Novel Genome-Editing Approach Offers a Potential Cure for Both Diseases
RICHMOND, CA, USA I December 9, 2013 I Sangamo BioSciences, Inc. (SGMO) announced the presentation of preclinical data from its ZFP Therapeutic program for the treatment and potential cure of both sickle cell disease (SCD) and beta-thalassemia. The data demonstrate that Sangamo’s approach, using its proprietary and highly specific zinc finger nuclease (ZFN) gene-editing technology, enables permanent increase in the expression of fetal gamma-globin in adult red blood cells (RBCs). This increase restores the normal balance of globin proteins that together form the oxygen-carrying hemoglobin of RBCs. In addition, the pre-clinical studies demonstrate that this can be accomplished at clinical-scale reproducibly achieving high levels (up to 80 percent) of gene editing in hematopoietic stem cells (HSCs).
The study was carried out in collaboration with scientists in the laboratory of George Stamatoyannopoulos, M.D., Dr.Sci., Professor of Medicine and Genome Sciences at the University of Washington. The data were presented at the 55th Annual Meeting of the American Society of Hematology (ASH), which is being held in New Orleans.

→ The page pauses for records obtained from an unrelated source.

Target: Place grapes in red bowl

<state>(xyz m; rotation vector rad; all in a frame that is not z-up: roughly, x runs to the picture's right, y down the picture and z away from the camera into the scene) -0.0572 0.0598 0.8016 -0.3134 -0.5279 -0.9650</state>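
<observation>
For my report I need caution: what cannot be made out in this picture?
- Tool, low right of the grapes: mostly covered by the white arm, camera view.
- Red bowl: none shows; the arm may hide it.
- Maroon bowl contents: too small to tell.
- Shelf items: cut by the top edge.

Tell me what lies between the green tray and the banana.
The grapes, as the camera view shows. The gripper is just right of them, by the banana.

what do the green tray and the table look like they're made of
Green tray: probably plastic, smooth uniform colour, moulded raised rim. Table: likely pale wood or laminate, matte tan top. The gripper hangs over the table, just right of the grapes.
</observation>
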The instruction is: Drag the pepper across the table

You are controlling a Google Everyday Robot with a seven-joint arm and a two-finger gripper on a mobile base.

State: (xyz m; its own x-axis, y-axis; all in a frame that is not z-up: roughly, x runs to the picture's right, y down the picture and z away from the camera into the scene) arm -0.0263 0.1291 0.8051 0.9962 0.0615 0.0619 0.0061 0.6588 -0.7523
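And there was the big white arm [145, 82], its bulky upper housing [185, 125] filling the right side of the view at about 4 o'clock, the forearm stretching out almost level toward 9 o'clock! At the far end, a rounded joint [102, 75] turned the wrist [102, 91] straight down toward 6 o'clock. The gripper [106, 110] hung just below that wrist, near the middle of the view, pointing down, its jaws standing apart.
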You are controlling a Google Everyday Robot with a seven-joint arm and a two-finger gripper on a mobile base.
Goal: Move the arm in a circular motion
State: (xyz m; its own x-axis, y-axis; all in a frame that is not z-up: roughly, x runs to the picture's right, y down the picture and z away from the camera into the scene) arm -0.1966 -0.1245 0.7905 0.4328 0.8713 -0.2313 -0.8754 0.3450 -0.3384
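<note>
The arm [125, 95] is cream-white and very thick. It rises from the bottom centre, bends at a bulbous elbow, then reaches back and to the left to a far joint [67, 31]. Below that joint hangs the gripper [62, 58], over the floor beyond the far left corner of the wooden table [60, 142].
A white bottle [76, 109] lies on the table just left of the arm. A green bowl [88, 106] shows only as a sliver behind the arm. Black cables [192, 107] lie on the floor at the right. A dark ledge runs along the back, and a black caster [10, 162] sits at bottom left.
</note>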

“These preclinical data demonstrate that Sangamo’s precise ZFN genome editing technology enables a unique approach that can be used to treat, and potentially cure, both sickle cell disease and beta-thalassemia,” said Mark Walters, M.D., Director of Blood and Marrow Transplantation at Children’s Hospital & Research Center Oakland, and a leader of one of the clinical teams that will be conducting the first Phase 1 clinical trial of this ZFP Therapeutic in transfusion-dependent beta thalassemia patients. “The modification process is extremely efficient and scalable. We look forward to conducting a clinical study that employs Sangamo’s technology in a patient’s own stem cells to potentially provide a safer approach than current therapies, and eliminate the need for life-long medications and red blood cell transfusions that are currently the standard of care for these disorders.”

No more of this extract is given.